- **What the exercise asks**
Find the lines below that contain the string "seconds". Copy each one.

**********

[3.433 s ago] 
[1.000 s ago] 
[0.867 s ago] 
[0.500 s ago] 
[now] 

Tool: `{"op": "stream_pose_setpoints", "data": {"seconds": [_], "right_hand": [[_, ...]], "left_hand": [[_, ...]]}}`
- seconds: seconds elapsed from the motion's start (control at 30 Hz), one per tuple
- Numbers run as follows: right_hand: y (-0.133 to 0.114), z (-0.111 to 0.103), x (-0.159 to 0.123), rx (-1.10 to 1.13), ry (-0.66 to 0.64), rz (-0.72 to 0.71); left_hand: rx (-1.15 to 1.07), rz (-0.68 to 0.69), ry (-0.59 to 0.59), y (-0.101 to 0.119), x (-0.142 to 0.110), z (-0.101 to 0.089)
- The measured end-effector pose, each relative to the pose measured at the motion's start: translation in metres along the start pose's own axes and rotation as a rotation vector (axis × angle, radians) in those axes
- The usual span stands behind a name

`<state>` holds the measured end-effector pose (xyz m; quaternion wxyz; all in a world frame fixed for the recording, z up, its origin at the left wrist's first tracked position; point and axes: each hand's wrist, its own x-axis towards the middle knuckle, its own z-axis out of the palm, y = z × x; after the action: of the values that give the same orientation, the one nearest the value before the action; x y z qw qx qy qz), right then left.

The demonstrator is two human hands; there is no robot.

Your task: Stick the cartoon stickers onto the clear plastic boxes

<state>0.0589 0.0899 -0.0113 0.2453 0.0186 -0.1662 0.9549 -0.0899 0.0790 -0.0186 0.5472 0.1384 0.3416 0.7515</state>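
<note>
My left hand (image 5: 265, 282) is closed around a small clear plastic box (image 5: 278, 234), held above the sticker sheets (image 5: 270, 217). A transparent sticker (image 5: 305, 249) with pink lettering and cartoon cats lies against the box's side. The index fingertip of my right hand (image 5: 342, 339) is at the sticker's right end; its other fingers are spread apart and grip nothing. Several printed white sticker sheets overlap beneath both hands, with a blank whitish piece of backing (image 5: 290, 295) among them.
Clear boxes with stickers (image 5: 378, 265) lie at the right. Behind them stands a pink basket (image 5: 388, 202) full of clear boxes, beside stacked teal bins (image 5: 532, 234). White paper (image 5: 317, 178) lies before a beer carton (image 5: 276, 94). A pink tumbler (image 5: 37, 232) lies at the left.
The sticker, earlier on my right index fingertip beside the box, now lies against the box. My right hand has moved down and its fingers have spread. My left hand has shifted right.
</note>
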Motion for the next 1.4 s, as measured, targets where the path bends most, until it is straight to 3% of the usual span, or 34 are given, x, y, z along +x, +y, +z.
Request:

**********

- **Task solution**
Tool: `{"op": "stream_pose_setpoints", "data": {"seconds": [_], "right_hand": [[_, ...]], "left_hand": [[_, ...]]}}`
- seconds: seconds elapsed from the motion's start (control at 30 Hz), one per tuple

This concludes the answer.